Entering our rest

Verses promising "everlasting possession" to Abraham's descendants illuminate connection to Israel.

moses painting 521 (photo credit: freechristimages.org)
moses painting 521
(photo credit: freechristimages.org)
The biblical credentials for Israel’s modern-day return to her ancient homeland are overwhelming, yet some Christians continue to deny the obvious. In particular they insist the New Testament is devoid of any reference to the continuing validity of the land promise to Israel.
Now there are many ways to soundly answer this challenge, and one of these New Testament “proof texts” can be found in the book of Hebrews.
The writer of Hebrews spends much of chapters three and four urging us to “enter” the rest provided in Jesus, drawing an analogy to the failure of the Israelites in the wilderness to so enter the rest promised them in the land which lay ahead.
Hebrews first quotes verbatim from Psalm 95: “Therefore, as the Holy Spirit says: ‘Today, if you will hear His voice, do not harden your hearts as in the rebellion, in the day of trial in the wilderness, where your fathers tested Me... So I swore in My wrath, “They shall not enter My rest”’” (Hebrews 3:7- 11).
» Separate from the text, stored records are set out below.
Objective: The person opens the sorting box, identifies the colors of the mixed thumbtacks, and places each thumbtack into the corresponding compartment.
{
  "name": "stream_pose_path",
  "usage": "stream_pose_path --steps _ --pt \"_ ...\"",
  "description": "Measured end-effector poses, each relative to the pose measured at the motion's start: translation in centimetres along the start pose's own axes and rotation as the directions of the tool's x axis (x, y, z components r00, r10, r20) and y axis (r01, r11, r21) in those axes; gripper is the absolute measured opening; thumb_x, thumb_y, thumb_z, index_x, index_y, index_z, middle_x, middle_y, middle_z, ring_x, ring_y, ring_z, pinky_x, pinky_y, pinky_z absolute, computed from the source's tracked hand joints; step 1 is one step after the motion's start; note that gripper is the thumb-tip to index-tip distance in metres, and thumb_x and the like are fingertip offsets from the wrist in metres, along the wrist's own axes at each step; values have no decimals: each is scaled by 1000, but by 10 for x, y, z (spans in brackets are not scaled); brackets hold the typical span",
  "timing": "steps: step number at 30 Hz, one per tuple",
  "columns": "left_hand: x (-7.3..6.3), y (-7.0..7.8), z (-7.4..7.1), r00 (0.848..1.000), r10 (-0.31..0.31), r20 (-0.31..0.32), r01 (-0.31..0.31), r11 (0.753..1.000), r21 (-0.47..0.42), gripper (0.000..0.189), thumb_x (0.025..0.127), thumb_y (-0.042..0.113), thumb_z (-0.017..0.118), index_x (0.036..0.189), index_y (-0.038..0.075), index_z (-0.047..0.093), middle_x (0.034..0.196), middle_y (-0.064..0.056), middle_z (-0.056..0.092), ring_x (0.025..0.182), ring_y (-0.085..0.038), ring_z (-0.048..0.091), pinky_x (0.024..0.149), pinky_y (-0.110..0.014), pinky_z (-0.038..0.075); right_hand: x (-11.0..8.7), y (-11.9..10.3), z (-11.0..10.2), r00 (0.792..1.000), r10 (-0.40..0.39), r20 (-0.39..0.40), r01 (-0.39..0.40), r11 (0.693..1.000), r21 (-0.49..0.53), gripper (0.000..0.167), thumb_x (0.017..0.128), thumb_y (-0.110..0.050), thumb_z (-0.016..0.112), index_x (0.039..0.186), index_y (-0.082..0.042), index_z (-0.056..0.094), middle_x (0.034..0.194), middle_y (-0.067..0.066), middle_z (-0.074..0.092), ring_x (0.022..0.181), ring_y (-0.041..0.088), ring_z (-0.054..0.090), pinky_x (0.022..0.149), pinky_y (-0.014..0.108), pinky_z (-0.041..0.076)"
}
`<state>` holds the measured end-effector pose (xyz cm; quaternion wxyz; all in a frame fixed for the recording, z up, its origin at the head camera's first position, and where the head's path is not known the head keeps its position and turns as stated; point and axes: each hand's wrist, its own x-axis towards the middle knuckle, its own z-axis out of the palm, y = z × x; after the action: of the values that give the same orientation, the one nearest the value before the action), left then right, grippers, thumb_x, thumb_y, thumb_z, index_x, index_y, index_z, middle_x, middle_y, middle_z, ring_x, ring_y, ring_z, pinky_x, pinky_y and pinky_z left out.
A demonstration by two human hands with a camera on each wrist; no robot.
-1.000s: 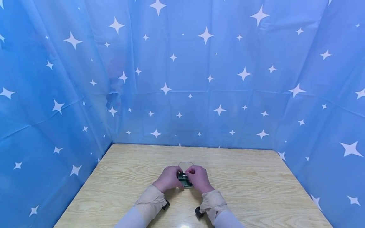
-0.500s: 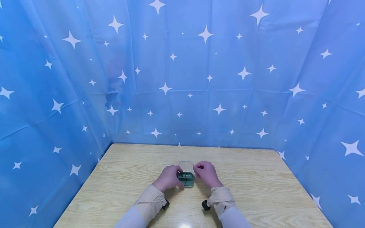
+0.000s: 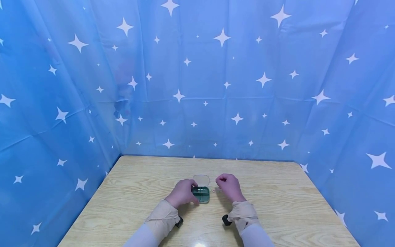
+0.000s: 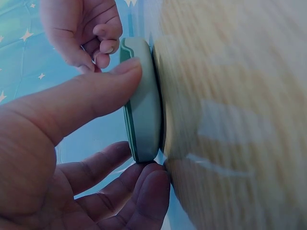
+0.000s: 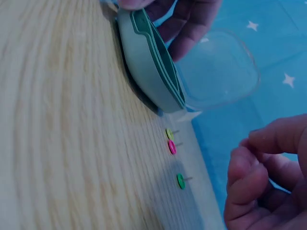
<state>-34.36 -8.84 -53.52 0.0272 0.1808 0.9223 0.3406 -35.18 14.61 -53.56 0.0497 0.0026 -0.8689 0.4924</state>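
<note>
"Fingers of the left hand?"
"Parted, gripping the green box on the table, its clear lid on the far side."
"Right hand?"
"Curled, just right of three pins; whether it holds anything cannot be told."

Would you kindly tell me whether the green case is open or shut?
Open: the green case has its clear lid swung back, and its compartments show.

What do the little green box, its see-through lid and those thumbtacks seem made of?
Compartment box: probably plastic, satin, with a smooth, evenly coloured outside. Lid: likely glossy plastic, though glass is possible; the blue curtain shows through. Thumbtacks: brightly coloured heads, perhaps plastic, finish unclear; thin grey pins, likely metal.
</note>
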Motion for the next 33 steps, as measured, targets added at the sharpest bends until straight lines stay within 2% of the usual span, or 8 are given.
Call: stream_pose_path --steps 6,12,16,26,33 --pt "1 1 0 1000 -3 3 3 1000 -3 66 57 16 103 114 2 73 99 -9 75 87 -18 65 84 -40 57 4 4 -6 1000 4 14 -3 996 -88 14 95 -12 67 92 -7 79 86 2 74 76 16 60 74 34 51" --pt "3 2 0 1000 -3 3 3 1000 -6 67 57 17 103 115 3 73 100 -10 76 88 -19 66 85 -40 57 3 6 -10 997 36 74 -24 987 -157 9 92 -12 72 85 -11 78 79 1 69 72 17 58 69 33 48" --pt "2 1 0 1000 -9 12 9 1000 -9 67 57 17 103 116 3 73 100 -9 75 87 -18 65 84 -40 57 1 6 -9 996 21 92 -4 982 -188 7 91 -9 75 83 -10 76 77 2 68 68 17 58 65 33 47" --pt "-1 3 0 1000 -23 21 24 1000 -19 66 57 15 102 115 3 73 100 -9 74 86 -18 63 83 -40 57 -3 10 -4 996 0 89 26 955 -295 17 85 -6 81 72 -11 71 73 0 67 67 17 56 65 32 48" --pt "-1 0 2 1000 -20 16 20 1000 -9 64 58 16 102 114 5 73 101 -8 75 88 -17 64 85 -40 57 -2 12 -2 997 -30 74 53 945 -324 18 81 -2 78 69 -11 69 72 0 65 66 17 55 64 32 47"
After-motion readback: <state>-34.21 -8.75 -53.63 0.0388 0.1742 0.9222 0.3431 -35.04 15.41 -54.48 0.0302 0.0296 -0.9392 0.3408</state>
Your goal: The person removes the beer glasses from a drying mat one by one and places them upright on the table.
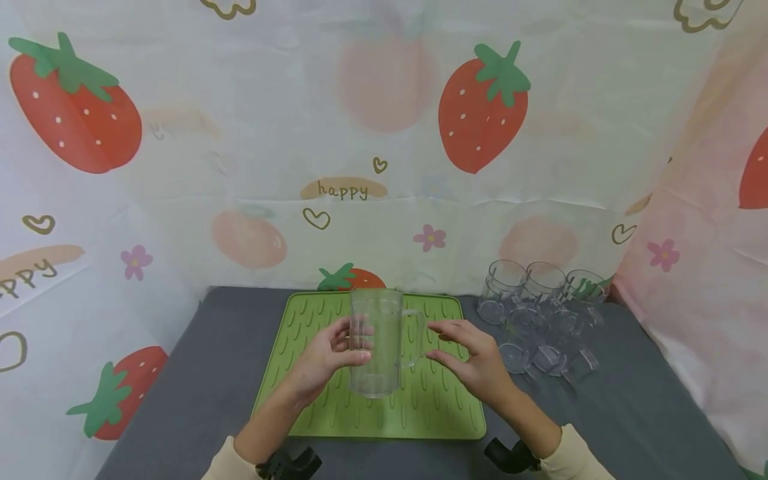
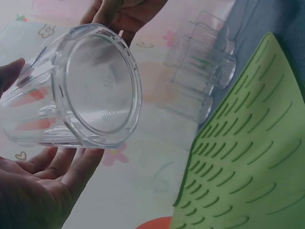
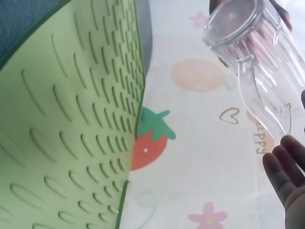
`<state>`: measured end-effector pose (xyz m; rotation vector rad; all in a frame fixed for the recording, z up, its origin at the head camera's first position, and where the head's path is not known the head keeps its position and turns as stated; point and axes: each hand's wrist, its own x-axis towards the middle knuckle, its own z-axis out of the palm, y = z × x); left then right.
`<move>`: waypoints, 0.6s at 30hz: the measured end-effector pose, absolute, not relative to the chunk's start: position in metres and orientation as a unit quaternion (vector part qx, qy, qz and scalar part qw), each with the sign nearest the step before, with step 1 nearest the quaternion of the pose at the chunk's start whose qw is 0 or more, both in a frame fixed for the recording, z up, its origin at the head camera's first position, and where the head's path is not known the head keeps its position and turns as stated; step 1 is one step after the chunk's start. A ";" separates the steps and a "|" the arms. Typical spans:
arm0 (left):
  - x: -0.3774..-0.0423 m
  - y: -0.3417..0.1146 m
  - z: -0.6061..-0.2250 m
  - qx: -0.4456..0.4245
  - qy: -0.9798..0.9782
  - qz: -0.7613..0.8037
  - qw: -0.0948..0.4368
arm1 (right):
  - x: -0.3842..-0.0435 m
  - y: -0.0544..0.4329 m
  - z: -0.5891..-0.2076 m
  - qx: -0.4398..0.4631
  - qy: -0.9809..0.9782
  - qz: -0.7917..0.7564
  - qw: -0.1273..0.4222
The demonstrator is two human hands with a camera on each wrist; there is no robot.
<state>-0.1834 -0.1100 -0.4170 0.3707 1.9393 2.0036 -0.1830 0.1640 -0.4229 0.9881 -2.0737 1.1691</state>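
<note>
A clear mug [image 1: 384,347] stands upright in the air above a green ribbed mat [image 1: 336,423]. Its left side is gripped by my left hand [image 1: 321,363], thumb in front and fingers behind, seen through the clear wall. In the left wrist view the round base of the mug [image 2: 102,90] faces the camera. The handle [image 1: 421,337] points right, toward my right hand [image 1: 474,360], whose thumb and fingers are spread apart and hold nothing. From the right wrist, the fingertips [image 3: 290,145] of that hand show right at the lower end of the handle [image 3: 252,98].
Several more clear mugs [image 1: 540,320] are grouped at the right back of the dark grey table [image 1: 222,373], just right of the mat. A pale curtain [image 1: 270,147] printed with strawberries hangs behind the table and along both sides.
</note>
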 end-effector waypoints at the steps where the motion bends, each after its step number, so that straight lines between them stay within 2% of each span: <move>1: -0.183 -0.110 -0.417 0.135 0.678 0.703 0.164 | -0.182 0.164 -0.423 0.362 -0.774 0.447 0.266; 11: -0.177 -0.108 -0.419 0.158 0.677 0.701 0.159 | -0.177 0.161 -0.423 0.273 -0.764 0.570 0.130; 18: -0.172 -0.108 -0.419 0.186 0.655 0.712 0.173 | -0.177 0.162 -0.425 0.259 -0.716 0.645 0.057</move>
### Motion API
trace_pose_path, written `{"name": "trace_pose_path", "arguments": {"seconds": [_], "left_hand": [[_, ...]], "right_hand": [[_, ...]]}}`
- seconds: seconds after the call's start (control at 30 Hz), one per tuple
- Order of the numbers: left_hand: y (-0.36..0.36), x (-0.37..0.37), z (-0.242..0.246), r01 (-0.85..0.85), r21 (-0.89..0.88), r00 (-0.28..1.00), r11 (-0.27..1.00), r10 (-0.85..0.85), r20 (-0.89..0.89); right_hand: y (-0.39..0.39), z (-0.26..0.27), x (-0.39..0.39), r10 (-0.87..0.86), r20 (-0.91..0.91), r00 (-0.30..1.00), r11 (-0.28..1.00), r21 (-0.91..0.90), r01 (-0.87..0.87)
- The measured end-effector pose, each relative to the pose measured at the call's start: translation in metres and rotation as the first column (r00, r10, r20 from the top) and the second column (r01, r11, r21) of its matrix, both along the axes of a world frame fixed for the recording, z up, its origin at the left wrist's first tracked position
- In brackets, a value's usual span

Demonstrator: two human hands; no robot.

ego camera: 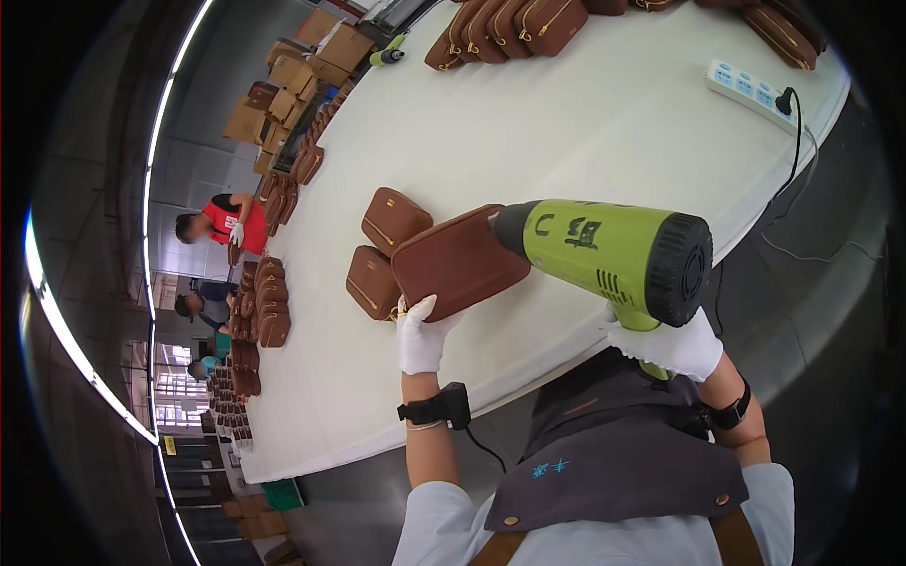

The passage later continues: “Therefore, since a promise remains of entering His rest, let us fear lest any of you seem to have come short of it...
For we who have believed do enter that rest... Since therefore it remains that some must enter it, and those to whom it was first preached did not enter because of disobedience, again He designates a certain day, saying in David, ‘Today,’ after such a long time, as it has been said: ‘Today, if you will hear His voice, Do not harden your hearts.’ For if Joshua had given them rest, then He would not afterward have spoken of another day. There remains therefore a rest for the people of God...” (ibid. 4:1-10).
Now this promise of rest originates in an emotional conversation between God and His servant Moses in the days between the giving of the first and second tablets of the Ten Commandments. The Lord is still angry over the sin of the Golden Calf and tells Moses he and the people should go on ahead to Canaan without Him, lest He “consume” them along the way.
But Moses intercedes and God relents, vowing: “My Presence will go with you, and I will give you rest” (Exodus 33:14).
This promise of rest in the land is then repeatedly affirmed elsewhere in the books of Moses, including in Deuteronomy 3:20, 12:9 and 25:19.
Well, some Christians contend that this promised rest was fulfilled when Joshua led the people in conquering the land, citing such passages as Joshua 21:44: “The Lord gave them rest all around, according to all that He had sworn to their fathers...”
Yet the writer of Hebrews insists that if Joshua had truly given them the rest intended by God, then there would have been no need for David to speak of a future day of rest in Psalm 95:9-11.
Taken together, these verses clearly indicate that God intended for Israel to one day enter a permanent rest in the land promised as an “everlasting possession” to Abraham and his natural descendants (Genesis 17:8). It is a rest whereby the nation of Israel never again has to struggle to possess the land and finally rests from their “works” – meaning striving for righteousness through the Law – just as God rested from His works.
And the writer of Hebrews affirms this in the simplest of terms: “There remains therefore a rest for the people of God” (Hebrews 4:10; see also ibid. 4:1).
To this day, the promise of an abiding rest for Israel back in the land given to them by God has never been completely fulfilled. But we are witness to a process of restoration in our day which will ultimately end in Israel as a nation entering that rest, in what the Bible refers to as the Millennium.
Now as a Christian, I believe this will be realized when the Jewish people cease striving for righteousness through their own works and finally rest in the atonement which the Lord has provided for both the land and the people (Deuteronomy 32:43).
In any event, here we have in Hebrews another unmistakable New Testament affirmation of the land promise in the context of a future restoration of Israel.